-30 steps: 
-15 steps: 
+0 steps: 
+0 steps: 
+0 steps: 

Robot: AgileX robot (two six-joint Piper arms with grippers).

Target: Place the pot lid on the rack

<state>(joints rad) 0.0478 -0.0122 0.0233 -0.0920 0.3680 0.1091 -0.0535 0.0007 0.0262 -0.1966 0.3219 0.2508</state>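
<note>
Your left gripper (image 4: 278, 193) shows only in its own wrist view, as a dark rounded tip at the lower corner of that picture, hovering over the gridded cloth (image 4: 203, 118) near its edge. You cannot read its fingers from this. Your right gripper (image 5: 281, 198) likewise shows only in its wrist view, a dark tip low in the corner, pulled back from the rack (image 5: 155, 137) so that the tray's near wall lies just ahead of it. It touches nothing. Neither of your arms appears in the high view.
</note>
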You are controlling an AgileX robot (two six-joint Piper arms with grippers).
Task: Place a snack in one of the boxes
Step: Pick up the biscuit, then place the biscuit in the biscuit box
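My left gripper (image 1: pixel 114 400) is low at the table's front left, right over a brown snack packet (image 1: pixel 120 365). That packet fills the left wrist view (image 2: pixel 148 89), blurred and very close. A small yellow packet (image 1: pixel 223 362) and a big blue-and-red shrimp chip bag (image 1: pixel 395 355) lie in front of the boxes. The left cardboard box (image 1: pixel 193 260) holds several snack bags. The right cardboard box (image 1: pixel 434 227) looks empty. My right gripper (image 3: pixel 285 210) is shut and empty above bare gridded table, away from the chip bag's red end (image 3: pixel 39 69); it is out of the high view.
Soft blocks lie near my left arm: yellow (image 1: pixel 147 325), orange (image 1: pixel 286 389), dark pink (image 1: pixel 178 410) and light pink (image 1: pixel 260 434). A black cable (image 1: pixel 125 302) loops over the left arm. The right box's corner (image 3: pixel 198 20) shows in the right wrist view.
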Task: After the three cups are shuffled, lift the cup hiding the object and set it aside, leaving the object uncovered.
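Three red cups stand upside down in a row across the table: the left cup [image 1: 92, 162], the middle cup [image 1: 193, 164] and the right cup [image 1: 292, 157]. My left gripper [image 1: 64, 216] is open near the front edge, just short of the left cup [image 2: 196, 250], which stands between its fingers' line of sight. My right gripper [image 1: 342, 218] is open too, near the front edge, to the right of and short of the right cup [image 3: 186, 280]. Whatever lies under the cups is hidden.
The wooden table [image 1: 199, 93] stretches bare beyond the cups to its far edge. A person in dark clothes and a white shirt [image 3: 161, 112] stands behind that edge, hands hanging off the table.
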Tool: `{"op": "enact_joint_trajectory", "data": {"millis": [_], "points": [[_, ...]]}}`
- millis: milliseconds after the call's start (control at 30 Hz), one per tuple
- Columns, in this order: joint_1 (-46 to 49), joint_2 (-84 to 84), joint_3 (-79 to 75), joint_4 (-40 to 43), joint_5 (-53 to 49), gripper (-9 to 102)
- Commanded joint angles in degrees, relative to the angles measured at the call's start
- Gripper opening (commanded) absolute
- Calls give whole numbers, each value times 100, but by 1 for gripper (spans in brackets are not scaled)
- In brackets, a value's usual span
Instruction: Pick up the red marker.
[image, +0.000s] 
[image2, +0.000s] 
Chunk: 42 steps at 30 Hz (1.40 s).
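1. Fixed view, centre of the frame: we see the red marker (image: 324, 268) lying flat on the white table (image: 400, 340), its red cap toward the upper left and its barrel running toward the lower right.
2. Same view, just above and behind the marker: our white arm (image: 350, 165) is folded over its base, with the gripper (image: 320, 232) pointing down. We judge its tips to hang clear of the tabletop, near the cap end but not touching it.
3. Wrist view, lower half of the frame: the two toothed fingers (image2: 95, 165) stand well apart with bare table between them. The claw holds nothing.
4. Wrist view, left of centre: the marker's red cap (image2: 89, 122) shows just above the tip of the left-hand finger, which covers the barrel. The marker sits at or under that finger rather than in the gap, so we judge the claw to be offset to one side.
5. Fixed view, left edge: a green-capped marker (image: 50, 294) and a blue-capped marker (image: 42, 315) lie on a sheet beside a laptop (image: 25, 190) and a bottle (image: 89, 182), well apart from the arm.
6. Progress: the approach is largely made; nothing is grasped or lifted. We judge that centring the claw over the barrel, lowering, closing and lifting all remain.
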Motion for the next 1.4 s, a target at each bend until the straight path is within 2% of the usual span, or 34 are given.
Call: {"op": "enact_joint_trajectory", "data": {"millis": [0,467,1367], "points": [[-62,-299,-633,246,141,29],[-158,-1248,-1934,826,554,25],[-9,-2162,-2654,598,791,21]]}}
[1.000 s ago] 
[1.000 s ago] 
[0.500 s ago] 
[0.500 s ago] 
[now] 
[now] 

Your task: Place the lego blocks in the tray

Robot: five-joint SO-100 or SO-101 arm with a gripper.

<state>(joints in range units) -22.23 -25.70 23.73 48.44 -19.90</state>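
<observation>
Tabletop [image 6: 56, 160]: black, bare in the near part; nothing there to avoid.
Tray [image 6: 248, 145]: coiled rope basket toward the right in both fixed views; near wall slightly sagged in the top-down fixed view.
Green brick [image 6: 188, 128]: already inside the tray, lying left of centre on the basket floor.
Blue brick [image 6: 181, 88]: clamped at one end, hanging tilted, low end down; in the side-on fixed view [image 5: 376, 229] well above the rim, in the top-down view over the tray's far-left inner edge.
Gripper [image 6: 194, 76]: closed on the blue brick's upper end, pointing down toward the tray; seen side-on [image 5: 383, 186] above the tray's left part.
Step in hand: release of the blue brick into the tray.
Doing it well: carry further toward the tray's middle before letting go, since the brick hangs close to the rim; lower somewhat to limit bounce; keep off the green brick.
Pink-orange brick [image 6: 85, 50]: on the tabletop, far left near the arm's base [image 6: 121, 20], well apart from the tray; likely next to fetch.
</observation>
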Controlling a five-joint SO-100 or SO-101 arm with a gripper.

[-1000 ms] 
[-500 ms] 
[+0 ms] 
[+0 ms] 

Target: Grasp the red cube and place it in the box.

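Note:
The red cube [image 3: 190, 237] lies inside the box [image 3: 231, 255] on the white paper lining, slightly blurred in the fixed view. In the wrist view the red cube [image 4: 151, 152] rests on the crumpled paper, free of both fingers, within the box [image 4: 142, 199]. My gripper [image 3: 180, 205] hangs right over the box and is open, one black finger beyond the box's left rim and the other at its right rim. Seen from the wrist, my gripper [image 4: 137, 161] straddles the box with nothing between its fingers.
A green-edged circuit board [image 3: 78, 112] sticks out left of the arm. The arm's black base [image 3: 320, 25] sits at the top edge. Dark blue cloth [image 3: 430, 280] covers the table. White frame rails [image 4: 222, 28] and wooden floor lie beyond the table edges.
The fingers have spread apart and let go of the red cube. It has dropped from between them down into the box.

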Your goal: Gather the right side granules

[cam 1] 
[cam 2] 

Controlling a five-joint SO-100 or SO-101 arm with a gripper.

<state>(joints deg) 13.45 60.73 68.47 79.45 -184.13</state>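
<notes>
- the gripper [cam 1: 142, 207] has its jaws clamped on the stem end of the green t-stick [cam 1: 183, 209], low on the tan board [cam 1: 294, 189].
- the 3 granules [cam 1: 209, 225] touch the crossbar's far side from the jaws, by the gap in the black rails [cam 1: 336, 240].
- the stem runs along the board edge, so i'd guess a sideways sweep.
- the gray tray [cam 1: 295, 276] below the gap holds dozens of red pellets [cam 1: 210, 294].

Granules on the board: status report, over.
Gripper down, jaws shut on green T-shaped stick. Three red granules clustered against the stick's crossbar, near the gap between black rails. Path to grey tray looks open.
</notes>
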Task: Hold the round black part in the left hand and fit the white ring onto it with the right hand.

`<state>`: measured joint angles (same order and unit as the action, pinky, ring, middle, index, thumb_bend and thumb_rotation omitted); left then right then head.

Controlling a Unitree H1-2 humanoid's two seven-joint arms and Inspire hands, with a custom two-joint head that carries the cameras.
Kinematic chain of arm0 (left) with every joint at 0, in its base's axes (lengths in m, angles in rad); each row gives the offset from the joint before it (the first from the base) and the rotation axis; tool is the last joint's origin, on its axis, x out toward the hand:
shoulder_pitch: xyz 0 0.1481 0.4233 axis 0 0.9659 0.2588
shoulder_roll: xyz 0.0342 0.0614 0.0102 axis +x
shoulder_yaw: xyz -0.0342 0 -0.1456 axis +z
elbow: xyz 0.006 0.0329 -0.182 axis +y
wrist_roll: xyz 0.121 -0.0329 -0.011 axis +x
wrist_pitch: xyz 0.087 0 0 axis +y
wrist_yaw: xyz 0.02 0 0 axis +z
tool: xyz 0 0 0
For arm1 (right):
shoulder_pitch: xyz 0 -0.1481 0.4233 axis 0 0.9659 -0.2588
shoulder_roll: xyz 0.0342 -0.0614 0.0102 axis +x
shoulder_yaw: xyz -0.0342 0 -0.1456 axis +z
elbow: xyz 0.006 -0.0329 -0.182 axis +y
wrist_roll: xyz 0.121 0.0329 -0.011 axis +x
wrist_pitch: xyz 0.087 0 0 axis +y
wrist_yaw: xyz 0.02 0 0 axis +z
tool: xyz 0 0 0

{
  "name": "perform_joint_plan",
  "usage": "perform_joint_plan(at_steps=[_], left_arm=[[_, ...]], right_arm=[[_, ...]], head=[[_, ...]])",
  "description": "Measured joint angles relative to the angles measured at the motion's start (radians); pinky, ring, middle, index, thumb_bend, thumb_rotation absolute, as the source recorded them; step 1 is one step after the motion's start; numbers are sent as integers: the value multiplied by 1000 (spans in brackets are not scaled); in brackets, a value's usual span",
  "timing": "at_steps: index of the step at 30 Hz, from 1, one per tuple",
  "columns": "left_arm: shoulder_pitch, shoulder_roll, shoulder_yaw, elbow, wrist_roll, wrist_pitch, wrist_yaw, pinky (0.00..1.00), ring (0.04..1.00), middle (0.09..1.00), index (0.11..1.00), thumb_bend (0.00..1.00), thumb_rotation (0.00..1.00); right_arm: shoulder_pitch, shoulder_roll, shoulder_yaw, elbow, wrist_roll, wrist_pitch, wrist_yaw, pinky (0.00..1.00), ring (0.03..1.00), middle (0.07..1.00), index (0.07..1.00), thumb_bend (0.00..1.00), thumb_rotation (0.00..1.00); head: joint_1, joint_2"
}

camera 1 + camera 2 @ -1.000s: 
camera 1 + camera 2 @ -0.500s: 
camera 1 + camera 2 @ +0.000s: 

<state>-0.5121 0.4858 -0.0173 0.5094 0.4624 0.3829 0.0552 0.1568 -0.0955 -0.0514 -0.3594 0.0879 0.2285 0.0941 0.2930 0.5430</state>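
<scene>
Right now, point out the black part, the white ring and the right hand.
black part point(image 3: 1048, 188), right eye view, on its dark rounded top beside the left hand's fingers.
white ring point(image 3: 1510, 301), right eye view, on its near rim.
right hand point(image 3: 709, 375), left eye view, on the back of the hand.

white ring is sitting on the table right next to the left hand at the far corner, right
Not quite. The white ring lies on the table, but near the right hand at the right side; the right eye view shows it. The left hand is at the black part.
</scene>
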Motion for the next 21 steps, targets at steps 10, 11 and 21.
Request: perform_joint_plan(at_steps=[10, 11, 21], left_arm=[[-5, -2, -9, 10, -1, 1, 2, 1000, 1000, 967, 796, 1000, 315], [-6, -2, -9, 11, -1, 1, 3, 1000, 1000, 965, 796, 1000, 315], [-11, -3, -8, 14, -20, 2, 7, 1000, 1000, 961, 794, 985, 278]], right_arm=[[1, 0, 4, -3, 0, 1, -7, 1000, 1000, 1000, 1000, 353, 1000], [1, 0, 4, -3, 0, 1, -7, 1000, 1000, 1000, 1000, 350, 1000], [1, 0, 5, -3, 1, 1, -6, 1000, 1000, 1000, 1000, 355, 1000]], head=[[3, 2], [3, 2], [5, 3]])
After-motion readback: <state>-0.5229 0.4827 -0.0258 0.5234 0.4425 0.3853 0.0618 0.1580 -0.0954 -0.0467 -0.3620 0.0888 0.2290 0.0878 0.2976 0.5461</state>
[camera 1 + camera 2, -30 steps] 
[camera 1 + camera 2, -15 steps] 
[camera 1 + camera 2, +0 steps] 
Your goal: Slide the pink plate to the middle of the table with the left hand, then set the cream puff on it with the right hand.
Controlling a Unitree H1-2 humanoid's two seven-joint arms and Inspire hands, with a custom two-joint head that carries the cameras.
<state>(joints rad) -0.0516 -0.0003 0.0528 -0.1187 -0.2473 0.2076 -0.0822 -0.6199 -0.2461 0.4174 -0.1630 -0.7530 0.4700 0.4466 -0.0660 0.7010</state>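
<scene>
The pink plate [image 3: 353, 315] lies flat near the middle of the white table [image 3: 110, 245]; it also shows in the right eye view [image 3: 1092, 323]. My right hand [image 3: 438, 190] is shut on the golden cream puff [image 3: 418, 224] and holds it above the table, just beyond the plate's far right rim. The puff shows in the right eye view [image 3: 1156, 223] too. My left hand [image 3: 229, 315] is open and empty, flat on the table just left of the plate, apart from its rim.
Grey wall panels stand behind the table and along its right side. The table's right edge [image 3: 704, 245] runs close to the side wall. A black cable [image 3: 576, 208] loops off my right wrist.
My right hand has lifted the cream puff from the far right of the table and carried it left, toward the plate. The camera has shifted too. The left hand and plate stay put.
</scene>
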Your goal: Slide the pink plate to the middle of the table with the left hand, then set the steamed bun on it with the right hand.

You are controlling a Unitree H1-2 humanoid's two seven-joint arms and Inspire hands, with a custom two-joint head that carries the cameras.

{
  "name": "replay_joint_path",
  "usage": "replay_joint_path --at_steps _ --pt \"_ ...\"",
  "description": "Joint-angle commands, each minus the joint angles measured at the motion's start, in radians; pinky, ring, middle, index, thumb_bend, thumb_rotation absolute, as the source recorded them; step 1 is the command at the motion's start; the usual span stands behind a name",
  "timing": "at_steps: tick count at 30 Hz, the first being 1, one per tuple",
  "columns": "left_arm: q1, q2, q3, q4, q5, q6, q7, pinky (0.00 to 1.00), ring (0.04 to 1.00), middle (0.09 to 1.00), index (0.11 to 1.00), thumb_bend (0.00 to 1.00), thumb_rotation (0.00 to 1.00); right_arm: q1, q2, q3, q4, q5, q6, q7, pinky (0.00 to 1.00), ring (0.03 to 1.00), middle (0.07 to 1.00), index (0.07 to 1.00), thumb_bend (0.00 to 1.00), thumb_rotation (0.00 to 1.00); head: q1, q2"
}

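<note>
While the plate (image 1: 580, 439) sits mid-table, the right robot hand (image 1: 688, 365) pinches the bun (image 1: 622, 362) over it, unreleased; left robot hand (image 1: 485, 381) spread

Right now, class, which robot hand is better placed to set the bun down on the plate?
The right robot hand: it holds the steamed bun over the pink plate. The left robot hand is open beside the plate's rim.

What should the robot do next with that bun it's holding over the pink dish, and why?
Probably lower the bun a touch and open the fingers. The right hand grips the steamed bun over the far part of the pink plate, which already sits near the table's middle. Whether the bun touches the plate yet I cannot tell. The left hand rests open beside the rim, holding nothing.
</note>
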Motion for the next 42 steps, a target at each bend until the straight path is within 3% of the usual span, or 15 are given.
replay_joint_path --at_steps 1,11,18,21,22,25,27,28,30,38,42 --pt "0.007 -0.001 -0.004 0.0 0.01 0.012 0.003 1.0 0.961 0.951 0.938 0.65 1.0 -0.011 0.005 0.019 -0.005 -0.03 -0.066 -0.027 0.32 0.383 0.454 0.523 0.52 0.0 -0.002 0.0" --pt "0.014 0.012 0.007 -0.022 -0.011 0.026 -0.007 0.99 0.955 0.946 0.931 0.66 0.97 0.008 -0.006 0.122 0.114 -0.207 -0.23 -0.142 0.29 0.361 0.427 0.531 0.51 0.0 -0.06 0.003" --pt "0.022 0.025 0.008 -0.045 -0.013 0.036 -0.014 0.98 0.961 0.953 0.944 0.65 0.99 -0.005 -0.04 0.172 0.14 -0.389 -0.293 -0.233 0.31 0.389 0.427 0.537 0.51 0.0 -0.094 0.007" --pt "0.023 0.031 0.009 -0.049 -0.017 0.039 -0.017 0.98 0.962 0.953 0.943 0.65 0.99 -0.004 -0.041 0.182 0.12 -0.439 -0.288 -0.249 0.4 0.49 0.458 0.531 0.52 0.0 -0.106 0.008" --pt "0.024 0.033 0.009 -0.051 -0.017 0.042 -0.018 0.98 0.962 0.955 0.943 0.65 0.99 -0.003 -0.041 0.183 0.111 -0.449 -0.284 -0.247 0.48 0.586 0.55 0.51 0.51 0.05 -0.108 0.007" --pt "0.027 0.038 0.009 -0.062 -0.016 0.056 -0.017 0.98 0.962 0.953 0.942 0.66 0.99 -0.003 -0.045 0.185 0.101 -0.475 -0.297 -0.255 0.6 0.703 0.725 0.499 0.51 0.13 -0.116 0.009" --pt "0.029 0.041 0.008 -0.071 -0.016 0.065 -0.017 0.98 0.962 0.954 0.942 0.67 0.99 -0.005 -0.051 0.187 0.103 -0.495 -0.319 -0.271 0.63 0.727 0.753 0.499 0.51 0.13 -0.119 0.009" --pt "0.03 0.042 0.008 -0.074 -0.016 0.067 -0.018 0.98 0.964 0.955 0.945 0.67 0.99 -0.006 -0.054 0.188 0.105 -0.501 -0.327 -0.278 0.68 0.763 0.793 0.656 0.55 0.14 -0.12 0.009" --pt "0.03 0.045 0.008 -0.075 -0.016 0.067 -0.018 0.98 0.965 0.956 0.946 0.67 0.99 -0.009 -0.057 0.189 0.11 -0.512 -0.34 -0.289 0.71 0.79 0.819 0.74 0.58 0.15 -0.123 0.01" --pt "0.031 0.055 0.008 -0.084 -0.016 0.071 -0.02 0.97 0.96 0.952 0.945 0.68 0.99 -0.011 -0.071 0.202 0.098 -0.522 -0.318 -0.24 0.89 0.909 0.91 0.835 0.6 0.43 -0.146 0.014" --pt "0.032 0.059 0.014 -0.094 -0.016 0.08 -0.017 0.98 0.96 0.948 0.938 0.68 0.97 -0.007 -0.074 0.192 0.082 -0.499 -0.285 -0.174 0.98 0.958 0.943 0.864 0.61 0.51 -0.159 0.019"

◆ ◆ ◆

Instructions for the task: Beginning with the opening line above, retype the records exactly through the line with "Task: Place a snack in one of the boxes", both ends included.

Output for this task:
-30 steps: 
-15 steps: 
+0 steps: 
+0 steps: 
+0 steps: 

Robot: AgileX robot (two six-joint Piper arms with grippers).

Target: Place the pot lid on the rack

<state>(joints rad) 0.0478 -0.0122 0.0233 -0.0920 0.3680 0.1091 -0.0535 0.0007 0.0262 -0.1966 0.3219 0.2508</state>
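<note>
Your left gripper (image 4: 278, 193) shows only in its own wrist view, as a dark rounded tip at the lower corner of that picture, hovering over the gridded cloth (image 4: 203, 118) near its edge. You cannot read its fingers from this. Your right gripper (image 5: 281, 198) likewise shows only in its wrist view, a dark tip low in the corner, pulled back from the rack (image 5: 155, 137) so that the tray's near wall lies just ahead of it. It touches nothing. Neither of your arms appears in the high view.
</note>
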You are controlling an AgileX robot (two six-joint Piper arms with grippers).
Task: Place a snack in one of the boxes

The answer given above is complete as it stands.